*** Opening of PROVIDED INFORMATION ***
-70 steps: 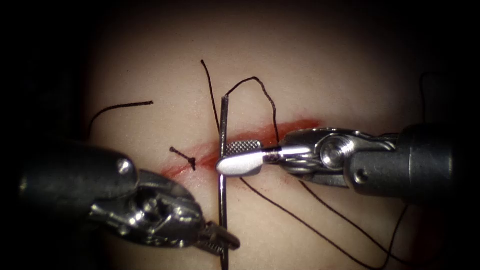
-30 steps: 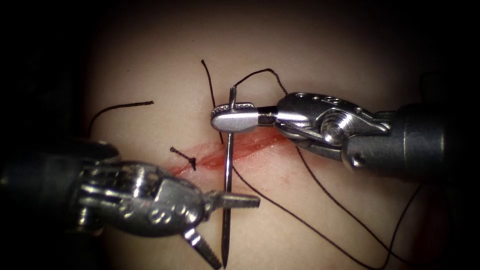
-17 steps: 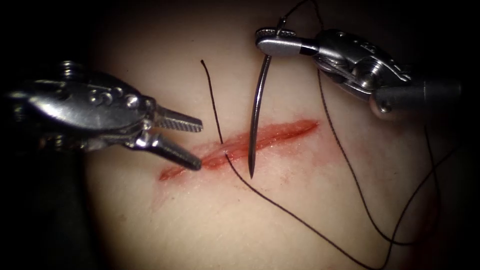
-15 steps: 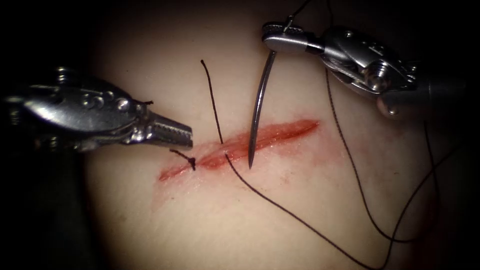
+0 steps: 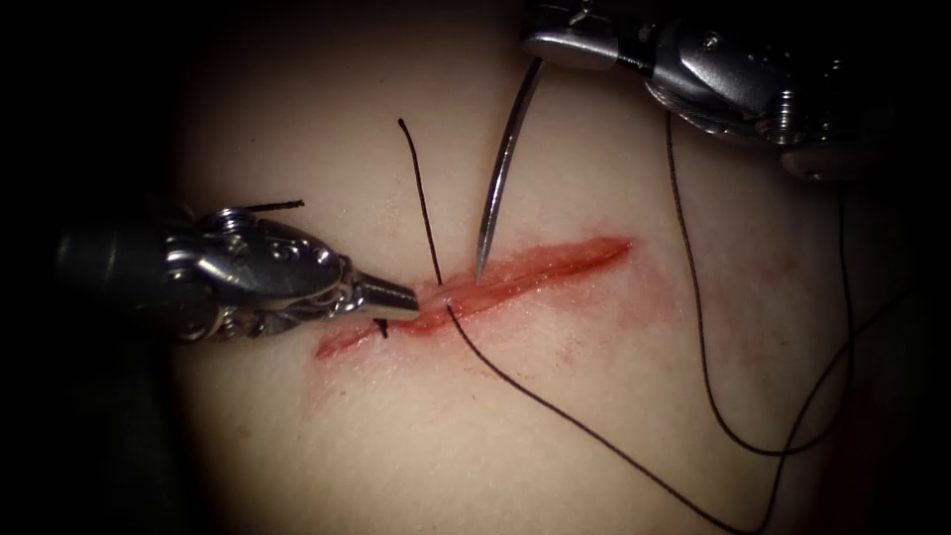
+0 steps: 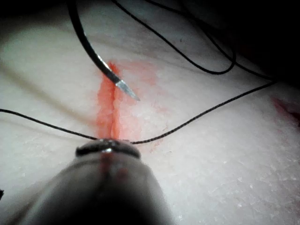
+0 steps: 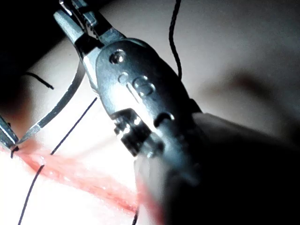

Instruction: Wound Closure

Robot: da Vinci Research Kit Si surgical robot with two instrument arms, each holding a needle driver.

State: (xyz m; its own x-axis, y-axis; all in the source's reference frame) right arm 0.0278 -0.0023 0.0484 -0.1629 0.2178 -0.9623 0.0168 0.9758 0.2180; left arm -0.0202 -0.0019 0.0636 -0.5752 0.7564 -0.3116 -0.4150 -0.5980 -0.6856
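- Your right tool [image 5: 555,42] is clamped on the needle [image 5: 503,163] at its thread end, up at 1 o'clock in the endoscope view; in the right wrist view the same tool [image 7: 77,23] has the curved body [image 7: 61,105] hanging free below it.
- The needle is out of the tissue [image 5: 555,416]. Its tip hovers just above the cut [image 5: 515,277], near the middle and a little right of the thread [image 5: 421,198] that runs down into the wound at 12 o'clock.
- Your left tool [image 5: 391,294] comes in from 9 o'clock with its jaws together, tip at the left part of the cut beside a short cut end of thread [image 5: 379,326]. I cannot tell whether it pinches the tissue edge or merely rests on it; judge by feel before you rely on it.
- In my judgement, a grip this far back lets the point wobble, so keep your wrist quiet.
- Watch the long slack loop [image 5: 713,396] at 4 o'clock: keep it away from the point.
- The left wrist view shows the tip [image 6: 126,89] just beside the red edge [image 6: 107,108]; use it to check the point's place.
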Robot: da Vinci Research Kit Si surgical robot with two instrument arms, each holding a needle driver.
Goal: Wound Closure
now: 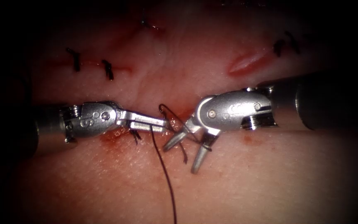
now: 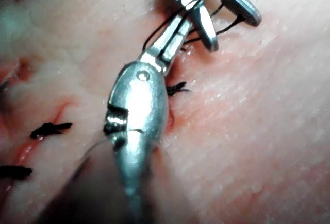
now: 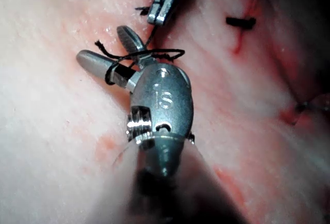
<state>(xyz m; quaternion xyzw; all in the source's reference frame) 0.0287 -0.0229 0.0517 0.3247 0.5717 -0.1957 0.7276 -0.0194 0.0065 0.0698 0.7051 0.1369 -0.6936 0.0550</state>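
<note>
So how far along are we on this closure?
Done: tied stitches sit on the tissue. In hand: left tool shut on thread, which loops round the right tool, jaws open. Left: that loop looks slack, and a cut at upper right gapes open.

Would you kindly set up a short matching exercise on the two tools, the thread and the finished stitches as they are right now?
Things:
1. left end effector
2. right end effector
3. thread
4. finished stitches

States:
A. jaws open, thread looped around them
B. dark short bars across a closed cut, farther up the tissue
C. jaws shut on the thread
D. runs down from the left tool toward the lower edge of the endoscope view

Pairs: 1-C, 2-A, 3-D, 4-B
</note>
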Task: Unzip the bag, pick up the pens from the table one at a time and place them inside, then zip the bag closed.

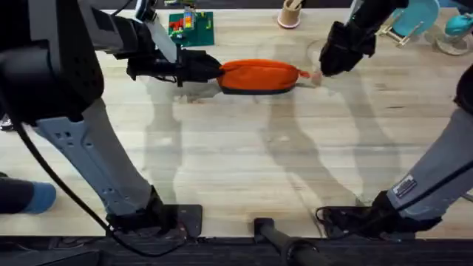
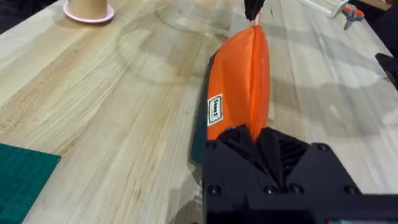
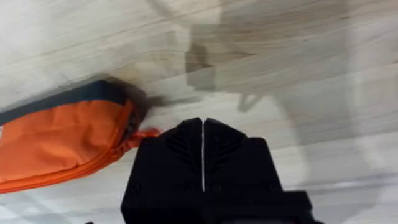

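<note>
The oblong orange fabric pouch (image 1: 259, 74) lies lengthwise between the grippers: left gripper (image 1: 214, 72) clamped on its near end, right gripper (image 3: 203, 134) closed on the orange zipper pull tab (image 3: 144, 135).

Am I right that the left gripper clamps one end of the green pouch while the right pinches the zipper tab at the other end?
Not quite: the pouch is orange, as the overhead view shows. The left gripper does clamp one end, and the right gripper pinches the zipper tab at the other.

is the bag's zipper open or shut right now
Shut, as far as shows: the bag has no gap along its top seam, and the right gripper is closed on the pull tab at its end.
</note>
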### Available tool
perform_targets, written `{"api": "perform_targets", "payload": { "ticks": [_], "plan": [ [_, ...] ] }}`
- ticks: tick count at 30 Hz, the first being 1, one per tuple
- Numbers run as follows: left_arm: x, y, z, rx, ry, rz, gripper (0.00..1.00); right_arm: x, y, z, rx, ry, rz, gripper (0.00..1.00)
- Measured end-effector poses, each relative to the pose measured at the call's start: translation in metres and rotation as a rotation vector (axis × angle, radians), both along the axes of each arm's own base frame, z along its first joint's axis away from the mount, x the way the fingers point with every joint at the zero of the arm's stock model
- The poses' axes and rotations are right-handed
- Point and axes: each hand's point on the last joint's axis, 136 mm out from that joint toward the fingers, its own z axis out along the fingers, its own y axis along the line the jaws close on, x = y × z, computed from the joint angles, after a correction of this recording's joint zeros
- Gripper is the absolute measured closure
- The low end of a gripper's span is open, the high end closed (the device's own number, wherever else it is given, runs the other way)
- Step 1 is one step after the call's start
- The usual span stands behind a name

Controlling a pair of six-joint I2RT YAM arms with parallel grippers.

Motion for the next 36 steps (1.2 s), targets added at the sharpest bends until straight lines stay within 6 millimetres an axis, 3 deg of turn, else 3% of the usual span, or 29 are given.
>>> {"api": "perform_targets", "payload": {
  "ticks": [10, 23, 27, 36],
  "plan": [
    [0.000, 0.000, 0.000, 0.000, 0.000, 0.000, 0.959, 0.000, -0.030, 0.005, -0.031, -0.013, -0.015, 0.967],
    [0.000, 0.000, 0.000, 0.001, 0.000, 0.000, 0.959, 0.005, -0.029, 0.023, -0.032, -0.084, 0.025, 0.967],
    [0.000, 0.000, 0.000, 0.001, 0.000, 0.000, 0.959, 0.003, -0.019, 0.050, -0.035, -0.161, 0.092, 0.967],
    [0.000, 0.000, 0.000, 0.001, 0.000, 0.000, 0.959, -0.024, 0.037, 0.148, 0.037, -0.438, 0.359, 0.963]
  ]
}}
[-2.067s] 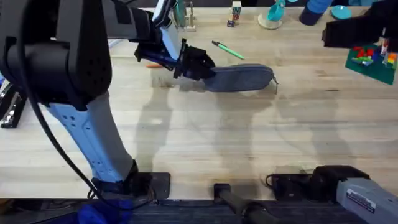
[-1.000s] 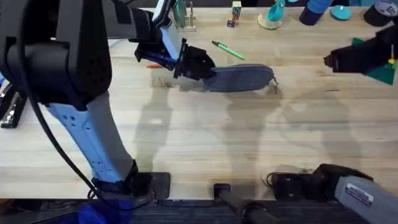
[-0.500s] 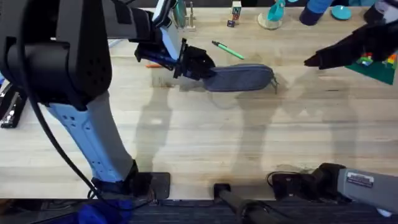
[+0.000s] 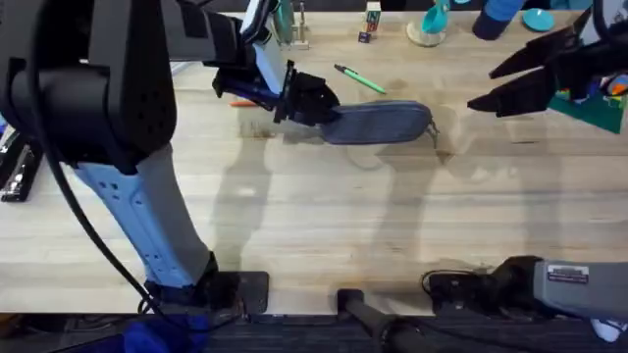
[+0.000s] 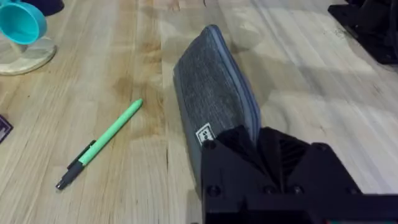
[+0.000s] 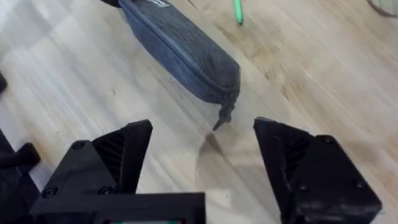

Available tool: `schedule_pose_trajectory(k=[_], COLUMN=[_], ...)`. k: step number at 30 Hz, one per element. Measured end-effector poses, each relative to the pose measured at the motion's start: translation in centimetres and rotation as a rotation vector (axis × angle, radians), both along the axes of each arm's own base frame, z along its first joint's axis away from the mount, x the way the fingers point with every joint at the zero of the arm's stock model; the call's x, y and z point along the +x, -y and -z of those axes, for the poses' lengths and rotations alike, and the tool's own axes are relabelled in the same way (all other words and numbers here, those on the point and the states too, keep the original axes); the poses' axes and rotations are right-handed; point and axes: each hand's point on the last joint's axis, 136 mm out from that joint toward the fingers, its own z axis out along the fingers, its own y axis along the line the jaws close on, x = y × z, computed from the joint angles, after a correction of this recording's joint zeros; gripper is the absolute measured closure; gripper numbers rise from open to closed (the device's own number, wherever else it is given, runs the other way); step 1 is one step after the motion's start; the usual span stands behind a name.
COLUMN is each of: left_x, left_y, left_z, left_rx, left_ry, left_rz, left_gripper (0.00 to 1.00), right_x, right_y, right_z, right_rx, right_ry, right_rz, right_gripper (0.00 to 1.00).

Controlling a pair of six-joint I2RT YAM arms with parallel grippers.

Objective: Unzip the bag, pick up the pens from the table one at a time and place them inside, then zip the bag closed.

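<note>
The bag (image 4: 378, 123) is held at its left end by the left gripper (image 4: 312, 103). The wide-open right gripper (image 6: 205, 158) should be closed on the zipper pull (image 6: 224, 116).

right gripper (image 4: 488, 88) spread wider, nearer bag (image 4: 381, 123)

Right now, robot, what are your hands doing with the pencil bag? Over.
Left gripper shut on the bag at one end. Right gripper open, off the zipper pull end. Bag zipped; green pen on the table. Nothing in the way.
</note>
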Motion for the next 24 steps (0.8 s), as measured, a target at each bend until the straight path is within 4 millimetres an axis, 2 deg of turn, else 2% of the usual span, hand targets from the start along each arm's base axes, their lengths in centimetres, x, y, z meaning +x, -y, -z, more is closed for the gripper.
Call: schedule_pose_trajectory(k=[6, 24], left_x=[0.0, 0.0], left_y=[0.0, 0.0], left_z=[0.0, 0.0], left_rx=[0.000, 0.000], left_ry=[0.000, 0.000], left_rz=[0.000, 0.000], left_gripper=[0.958, 0.958], right_x=[0.6, 0.8], right_y=[-0.3, -0.4], right_z=[1.7, 6.3], right_rx=[0.044, 0.092], right_ry=[-0.013, -0.068], right_rz=[-0.072, -0.221], right_gripper=[0.007, 0.015])
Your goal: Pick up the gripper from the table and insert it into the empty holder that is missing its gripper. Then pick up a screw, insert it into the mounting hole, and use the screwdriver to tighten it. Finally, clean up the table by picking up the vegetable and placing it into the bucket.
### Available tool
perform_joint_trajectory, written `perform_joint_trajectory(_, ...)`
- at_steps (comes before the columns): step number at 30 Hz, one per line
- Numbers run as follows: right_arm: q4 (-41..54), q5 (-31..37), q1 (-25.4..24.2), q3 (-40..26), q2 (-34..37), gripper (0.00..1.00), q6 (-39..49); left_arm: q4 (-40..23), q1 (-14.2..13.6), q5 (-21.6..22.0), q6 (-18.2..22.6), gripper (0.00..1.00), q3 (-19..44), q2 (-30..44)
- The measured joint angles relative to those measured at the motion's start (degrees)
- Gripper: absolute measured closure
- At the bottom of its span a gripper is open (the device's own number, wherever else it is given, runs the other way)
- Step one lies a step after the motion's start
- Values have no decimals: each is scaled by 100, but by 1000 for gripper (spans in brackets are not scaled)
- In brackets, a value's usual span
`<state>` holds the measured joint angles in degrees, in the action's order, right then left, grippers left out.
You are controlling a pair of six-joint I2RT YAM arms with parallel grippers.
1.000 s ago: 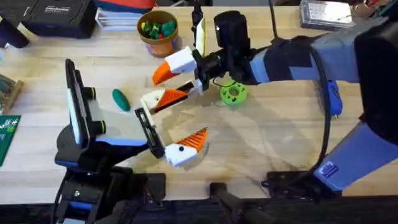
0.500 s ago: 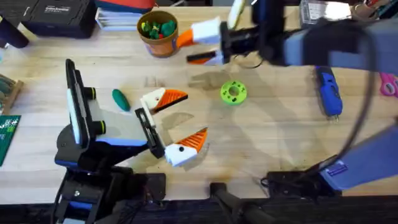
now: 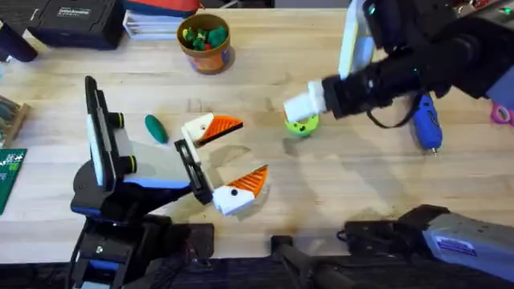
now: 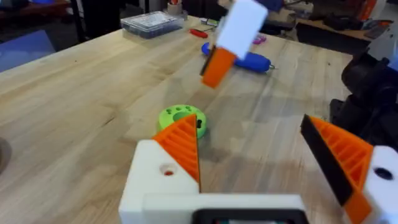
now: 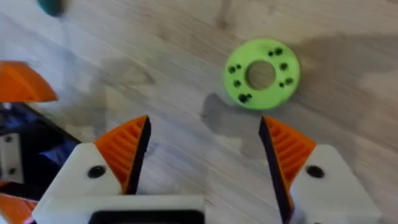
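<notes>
The small white block with an orange ribbed wedge finger (image 3: 210,128) lies on its side on the wooden tabletop, orange tip pointing toward the right. Just left of it lies the dark green smooth oblong toy vegetable (image 3: 155,128), apart from it. The round tan-orange tub with a yellowish rim (image 3: 204,42) stands upright near the table's far edge, coloured pieces inside. The blue pen-shaped electric screwdriver (image 3: 426,123) lies flat on the right side, its thin metal tip pointing toward the near edge.
</notes>
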<state>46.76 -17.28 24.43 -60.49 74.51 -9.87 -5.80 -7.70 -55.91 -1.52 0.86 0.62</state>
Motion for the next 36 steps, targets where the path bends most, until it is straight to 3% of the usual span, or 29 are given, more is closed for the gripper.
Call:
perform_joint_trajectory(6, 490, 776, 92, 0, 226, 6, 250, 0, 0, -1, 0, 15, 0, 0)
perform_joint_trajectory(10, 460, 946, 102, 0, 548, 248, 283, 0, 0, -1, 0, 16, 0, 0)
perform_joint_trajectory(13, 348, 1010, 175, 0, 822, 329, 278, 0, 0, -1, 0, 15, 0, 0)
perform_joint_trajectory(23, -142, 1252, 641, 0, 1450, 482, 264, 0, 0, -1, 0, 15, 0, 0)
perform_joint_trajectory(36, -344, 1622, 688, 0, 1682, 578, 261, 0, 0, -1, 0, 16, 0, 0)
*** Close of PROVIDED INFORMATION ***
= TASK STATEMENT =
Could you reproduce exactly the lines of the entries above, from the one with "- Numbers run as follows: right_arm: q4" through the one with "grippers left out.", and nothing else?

= YOUR SOLUTION =
- Numbers run as follows: right_arm: q4 (-41..54), q5 (-31..37), q1 (-25.4..24.2), q3 (-40..26), q2 (-34..37), gripper (0.00..1.00), q6 (-39..49); left_arm: q4 (-40..23), q1 (-14.2..13.6), q5 (-21.6..22.0), q6 (-18.2..22.6), gripper (0.00..1.00), q3 (-19..44), q2 (-30..44)
- The measured joint angles relative to those measured at the motion's start (degrees)
- Gripper: absolute measured closure
- At the bottom of its span a gripper is open (the device's own number, wherever else it is given, runs the other way)
- Step one lies a step after the motion's start
- Values have no decimals: each is scaled by 100, but by 1000 for gripper (spans in brackets are not scaled)
- In brackets, a value's usual span
`<state>` holds the measured joint angles in degrees, in the action's order, right then left, grippers left out.

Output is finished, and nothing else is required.